THE TASK: Pictures should be omitted from your copy. Everything else in the entries below must be restated word for word.

EXTRACTED DATA:
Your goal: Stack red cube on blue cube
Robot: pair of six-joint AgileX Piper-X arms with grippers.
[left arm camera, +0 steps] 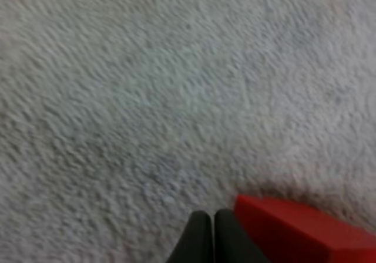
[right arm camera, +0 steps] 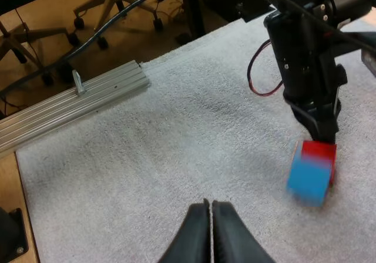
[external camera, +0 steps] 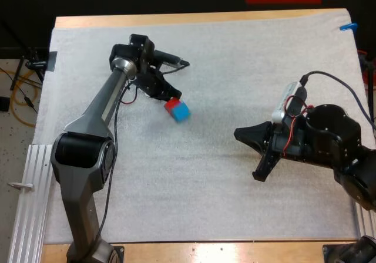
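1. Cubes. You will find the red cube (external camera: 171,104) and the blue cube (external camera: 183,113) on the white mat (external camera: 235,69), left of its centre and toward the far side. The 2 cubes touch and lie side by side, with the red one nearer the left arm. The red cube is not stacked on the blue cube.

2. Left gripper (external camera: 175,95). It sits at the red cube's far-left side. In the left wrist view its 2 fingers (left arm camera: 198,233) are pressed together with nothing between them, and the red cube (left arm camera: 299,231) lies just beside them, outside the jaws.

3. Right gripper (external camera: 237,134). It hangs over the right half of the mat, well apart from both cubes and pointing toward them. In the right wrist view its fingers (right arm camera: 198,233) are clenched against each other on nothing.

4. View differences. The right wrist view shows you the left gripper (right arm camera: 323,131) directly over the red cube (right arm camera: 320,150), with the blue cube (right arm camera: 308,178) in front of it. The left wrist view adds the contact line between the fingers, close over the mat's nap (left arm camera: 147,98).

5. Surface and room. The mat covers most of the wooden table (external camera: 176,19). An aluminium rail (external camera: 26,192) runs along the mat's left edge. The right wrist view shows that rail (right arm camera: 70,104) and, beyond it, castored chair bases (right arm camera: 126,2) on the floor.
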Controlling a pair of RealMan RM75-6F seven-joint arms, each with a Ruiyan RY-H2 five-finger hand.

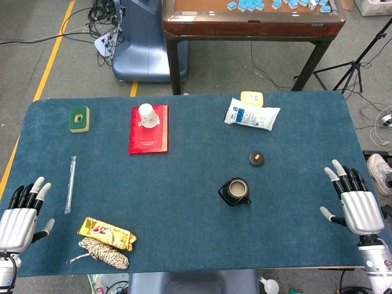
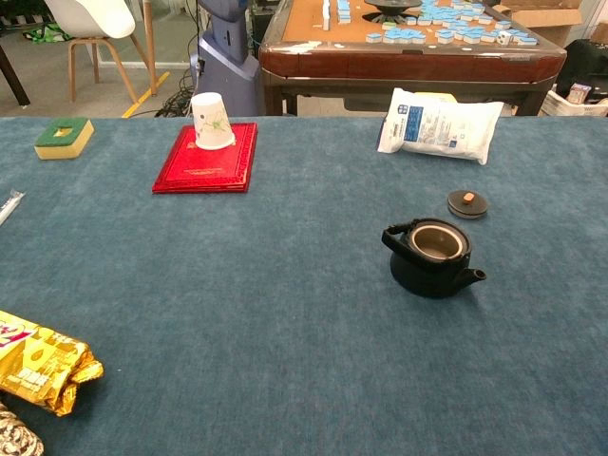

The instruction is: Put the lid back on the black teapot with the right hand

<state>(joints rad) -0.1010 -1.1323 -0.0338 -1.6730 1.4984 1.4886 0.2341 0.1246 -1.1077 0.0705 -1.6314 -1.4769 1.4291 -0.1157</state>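
Presently on the blue table (image 1: 184,233): one black teapot (image 1: 234,192), uncovered and upright right of centre; one lid (image 1: 257,158), flat on the cloth just beyond the pot, near it but apart. Also one red booklet (image 1: 148,129) bearing one upturned white paper cup (image 1: 147,115); one green-and-yellow sponge (image 1: 79,119) at the far left; one white packet (image 1: 252,114) at the far edge with one yellow item (image 1: 252,97) behind it; one clear tube (image 1: 70,184) lying near the left edge; one gold snack wrapper (image 1: 106,233) and one bundle of speckled cord (image 1: 105,253) at the near left. Hands, two: left hand (image 1: 21,214) at the near left corner, fingers straight and spread, holding and touching nothing visible; right hand (image 1: 353,199) at the near right edge, fingers likewise extended and apart, holding nothing, well apart from pot and lid. Bare cloth lies between the right hand and the lid, and all round the teapot.
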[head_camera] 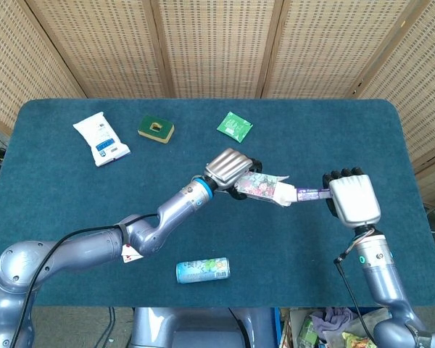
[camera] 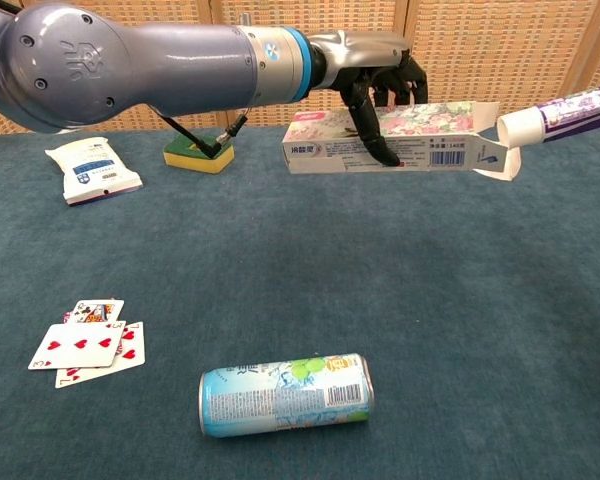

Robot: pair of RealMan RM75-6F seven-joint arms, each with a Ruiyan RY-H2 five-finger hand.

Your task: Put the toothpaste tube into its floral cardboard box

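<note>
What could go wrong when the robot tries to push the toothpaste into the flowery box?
1. The toothpaste tube meets the floral box right at its open end, where a loose flap hangs down. The cap might catch on a flap or edge and bend the cardboard instead of sliding in.
2. The left robot hand holds the box up in the air, so a hard push from the right robot hand might make it slip or twist.
</note>
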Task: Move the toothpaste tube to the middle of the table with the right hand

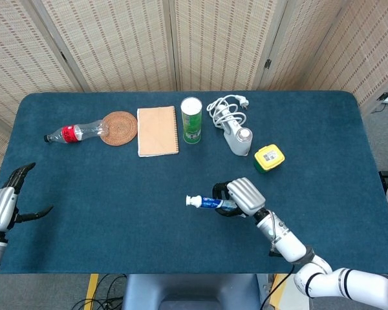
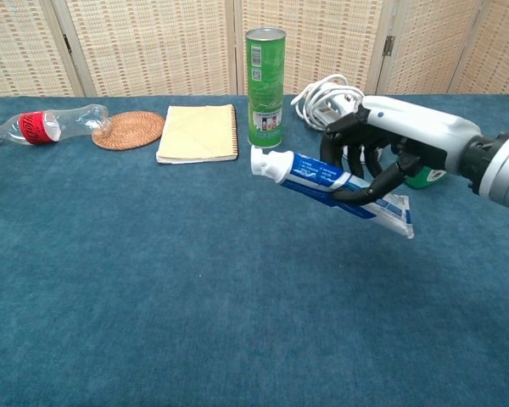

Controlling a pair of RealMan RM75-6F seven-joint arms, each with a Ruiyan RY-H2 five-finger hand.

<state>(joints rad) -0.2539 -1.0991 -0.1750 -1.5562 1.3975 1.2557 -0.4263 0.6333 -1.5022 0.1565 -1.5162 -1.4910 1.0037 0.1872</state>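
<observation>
My right hand (image 1: 239,196) (image 2: 388,144) grips the blue and white toothpaste tube (image 1: 205,203) (image 2: 327,180) and holds it in the air above the table, white cap pointing left, flat tail end lower and to the right. In the head view the tube hangs over the table's middle, a little right of centre. My left hand (image 1: 8,201) hovers at the table's front left edge with fingers spread and nothing in it.
Along the back stand a green can (image 1: 191,120) (image 2: 265,88), a spiral notebook (image 1: 158,131), a woven coaster (image 1: 119,128) and a lying plastic bottle (image 1: 75,132). A white charger with cable (image 1: 235,132) and a yellow-lidded box (image 1: 269,157) sit behind the right hand.
</observation>
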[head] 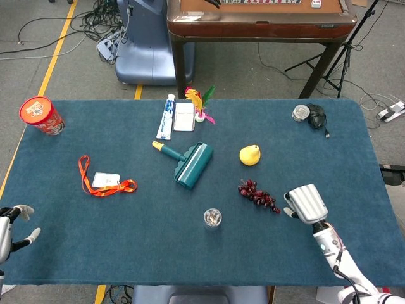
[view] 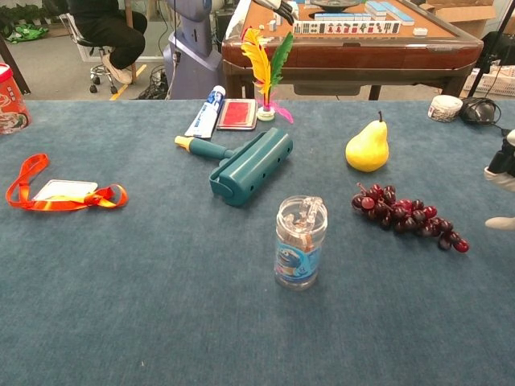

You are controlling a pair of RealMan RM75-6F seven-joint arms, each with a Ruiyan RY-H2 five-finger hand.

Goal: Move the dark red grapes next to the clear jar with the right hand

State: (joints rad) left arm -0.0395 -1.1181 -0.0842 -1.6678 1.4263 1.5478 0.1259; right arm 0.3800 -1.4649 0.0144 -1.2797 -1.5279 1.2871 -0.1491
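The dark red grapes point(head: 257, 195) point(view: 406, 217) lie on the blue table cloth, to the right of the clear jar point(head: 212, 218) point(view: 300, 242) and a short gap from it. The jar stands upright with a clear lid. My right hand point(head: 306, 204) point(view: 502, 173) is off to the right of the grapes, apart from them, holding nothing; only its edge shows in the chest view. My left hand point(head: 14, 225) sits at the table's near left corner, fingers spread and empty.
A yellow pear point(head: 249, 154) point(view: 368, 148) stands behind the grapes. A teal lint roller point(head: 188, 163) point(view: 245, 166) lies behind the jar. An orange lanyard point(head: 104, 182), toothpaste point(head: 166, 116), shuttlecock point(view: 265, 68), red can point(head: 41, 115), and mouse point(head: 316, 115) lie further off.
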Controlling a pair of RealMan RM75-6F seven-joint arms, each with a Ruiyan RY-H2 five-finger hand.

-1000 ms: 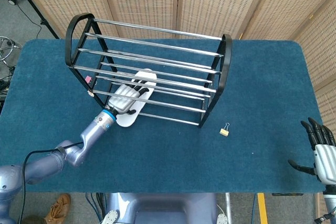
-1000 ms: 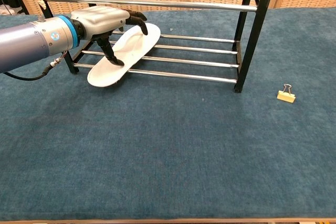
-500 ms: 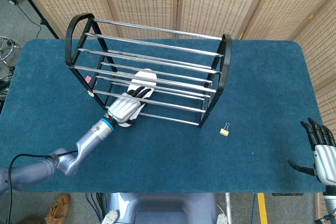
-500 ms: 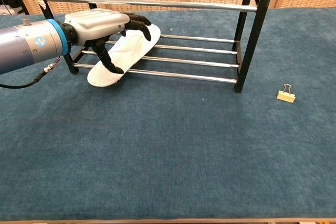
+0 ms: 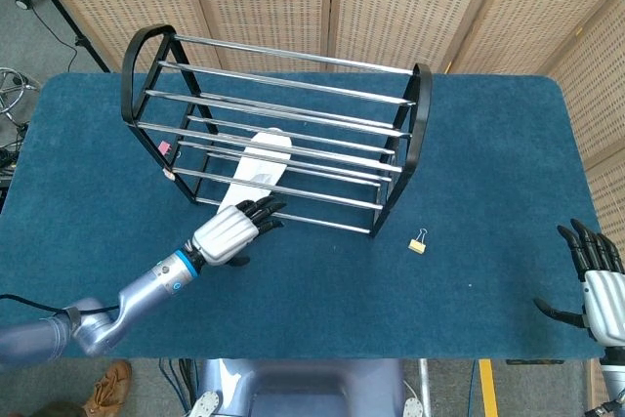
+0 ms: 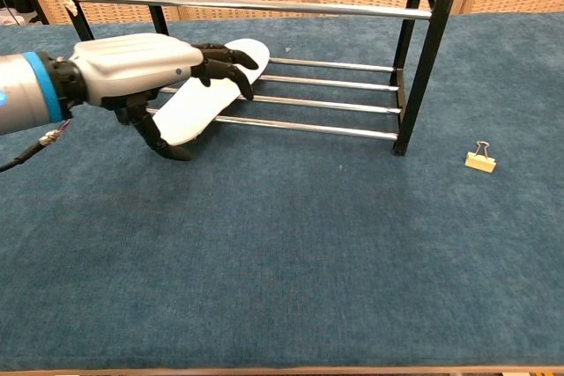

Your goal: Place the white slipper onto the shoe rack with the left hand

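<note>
The white slipper (image 5: 259,167) (image 6: 204,101) lies flat across the bottom rails of the black and chrome shoe rack (image 5: 415,129) (image 6: 414,68), its heel end jutting over the front rail. My left hand (image 5: 230,231) (image 6: 141,63) hovers in front of the rack, just off the slipper's heel, fingers spread and holding nothing. My right hand (image 5: 598,275) rests open at the far right edge of the table, seen only in the head view.
A small binder clip (image 5: 418,241) (image 6: 479,158) lies on the blue table cover (image 5: 391,310) right of the rack. Wicker screens stand behind the table.
My left hand has let go of the slipper and drawn back toward the table's front. The slipper stays on the bottom rails. The right hand has not moved.
</note>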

RESULT OF THIS TASK:
Your goal: Stack red cube on blue cube
Robot: pair of six-joint AgileX Piper-X arms with grippers.
[left arm camera, +0 steps] 
[right arm camera, +0 steps] 
[external camera, +0 steps] 
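1. Cubes. You will find the red cube (external camera: 171,104) and the blue cube (external camera: 183,113) on the white mat (external camera: 235,69), left of its centre and toward the far side. The 2 cubes touch and lie side by side, with the red one nearer the left arm. The red cube is not stacked on the blue cube.

2. Left gripper (external camera: 175,95). It sits at the red cube's far-left side. In the left wrist view its 2 fingers (left arm camera: 198,233) are pressed together with nothing between them, and the red cube (left arm camera: 299,231) lies just beside them, outside the jaws.

3. Right gripper (external camera: 237,134). It hangs over the right half of the mat, well apart from both cubes and pointing toward them. In the right wrist view its fingers (right arm camera: 198,233) are clenched against each other on nothing.

4. View differences. The right wrist view shows you the left gripper (right arm camera: 323,131) directly over the red cube (right arm camera: 320,150), with the blue cube (right arm camera: 308,178) in front of it. The left wrist view adds the contact line between the fingers, close over the mat's nap (left arm camera: 147,98).

5. Surface and room. The mat covers most of the wooden table (external camera: 176,19). An aluminium rail (external camera: 26,192) runs along the mat's left edge. The right wrist view shows that rail (right arm camera: 70,104) and, beyond it, castored chair bases (right arm camera: 126,2) on the floor.
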Controlling a pair of RealMan RM75-6F seven-joint arms, each with a Ruiyan RY-H2 five-finger hand.


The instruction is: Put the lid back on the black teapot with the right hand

<state>(joints rad) -0.1010 -1.1323 -0.0338 -1.6730 1.4984 1.4886 0.2341 0.1246 -1.1077 0.0705 -1.6314 -1.4769 1.4291 -0.1157</state>
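Presently on the blue table (image 1: 184,233): one black teapot (image 1: 234,192), uncovered and upright right of centre; one lid (image 1: 257,158), flat on the cloth just beyond the pot, near it but apart. Also one red booklet (image 1: 148,129) bearing one upturned white paper cup (image 1: 147,115); one green-and-yellow sponge (image 1: 79,119) at the far left; one white packet (image 1: 252,114) at the far edge with one yellow item (image 1: 252,97) behind it; one clear tube (image 1: 70,184) lying near the left edge; one gold snack wrapper (image 1: 106,233) and one bundle of speckled cord (image 1: 105,253) at the near left. Hands, two: left hand (image 1: 21,214) at the near left corner, fingers straight and spread, holding and touching nothing visible; right hand (image 1: 353,199) at the near right edge, fingers likewise extended and apart, holding nothing, well apart from pot and lid. Bare cloth lies between the right hand and the lid, and all round the teapot.
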[head_camera] 
[camera] 

Robot: pair of RealMan RM75-6F seven-joint arms, each with a Ruiyan RY-H2 five-finger hand.

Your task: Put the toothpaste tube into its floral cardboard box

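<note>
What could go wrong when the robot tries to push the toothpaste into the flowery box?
1. The toothpaste tube meets the floral box right at its open end, where a loose flap hangs down. The cap might catch on a flap or edge and bend the cardboard instead of sliding in.
2. The left robot hand holds the box up in the air, so a hard push from the right robot hand might make it slip or twist.
</note>
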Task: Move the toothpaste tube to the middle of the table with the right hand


Controlling a pair of RealMan RM75-6F seven-joint arms, each with a Ruiyan RY-H2 five-finger hand.

<state>(joints rad) -0.2539 -1.0991 -0.1750 -1.5562 1.3975 1.2557 -0.4263 0.6333 -1.5022 0.1565 -1.5162 -1.4910 1.0037 0.1872</state>
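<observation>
My right hand (image 1: 239,196) (image 2: 388,144) grips the blue and white toothpaste tube (image 1: 205,203) (image 2: 327,180) and holds it in the air above the table, white cap pointing left, flat tail end lower and to the right. In the head view the tube hangs over the table's middle, a little right of centre. My left hand (image 1: 8,201) hovers at the table's front left edge with fingers spread and nothing in it.
Along the back stand a green can (image 1: 191,120) (image 2: 265,88), a spiral notebook (image 1: 158,131), a woven coaster (image 1: 119,128) and a lying plastic bottle (image 1: 75,132). A white charger with cable (image 1: 235,132) and a yellow-lidded box (image 1: 269,157) sit behind the right hand.
</observation>
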[head] 
[view] 

You are controlling a pair of RealMan RM75-6F seven-joint arms, each with a Ruiyan RY-H2 five-finger hand.

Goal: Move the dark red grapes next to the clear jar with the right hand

State: (joints rad) left arm -0.0395 -1.1181 -0.0842 -1.6678 1.4263 1.5478 0.1259; right arm 0.3800 -1.4649 0.0144 -1.2797 -1.5279 1.2871 -0.1491
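The dark red grapes point(head: 257, 195) point(view: 406, 217) lie on the blue table cloth, to the right of the clear jar point(head: 212, 218) point(view: 300, 242) and a short gap from it. The jar stands upright with a clear lid. My right hand point(head: 306, 204) point(view: 502, 173) is off to the right of the grapes, apart from them, holding nothing; only its edge shows in the chest view. My left hand point(head: 14, 225) sits at the table's near left corner, fingers spread and empty.
A yellow pear point(head: 249, 154) point(view: 368, 148) stands behind the grapes. A teal lint roller point(head: 188, 163) point(view: 245, 166) lies behind the jar. An orange lanyard point(head: 104, 182), toothpaste point(head: 166, 116), shuttlecock point(view: 265, 68), red can point(head: 41, 115), and mouse point(head: 316, 115) lie further off.
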Controlling a pair of RealMan RM75-6F seven-joint arms, each with a Ruiyan RY-H2 five-finger hand.

-1000 ms: 
-1000 ms: 
-500 ms: 
-500 ms: 
+0 ms: 
+0 ms: 

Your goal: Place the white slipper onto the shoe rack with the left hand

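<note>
The white slipper (image 5: 259,167) (image 6: 204,101) lies flat across the bottom rails of the black and chrome shoe rack (image 5: 415,129) (image 6: 414,68), its heel end jutting over the front rail. My left hand (image 5: 230,231) (image 6: 141,63) hovers in front of the rack, just off the slipper's heel, fingers spread and holding nothing. My right hand (image 5: 598,275) rests open at the far right edge of the table, seen only in the head view.
A small binder clip (image 5: 418,241) (image 6: 479,158) lies on the blue table cover (image 5: 391,310) right of the rack. Wicker screens stand behind the table.
My left hand has let go of the slipper and drawn back toward the table's front. The slipper stays on the bottom rails. The right hand has not moved.
</note>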

Here the work on this exercise is complete.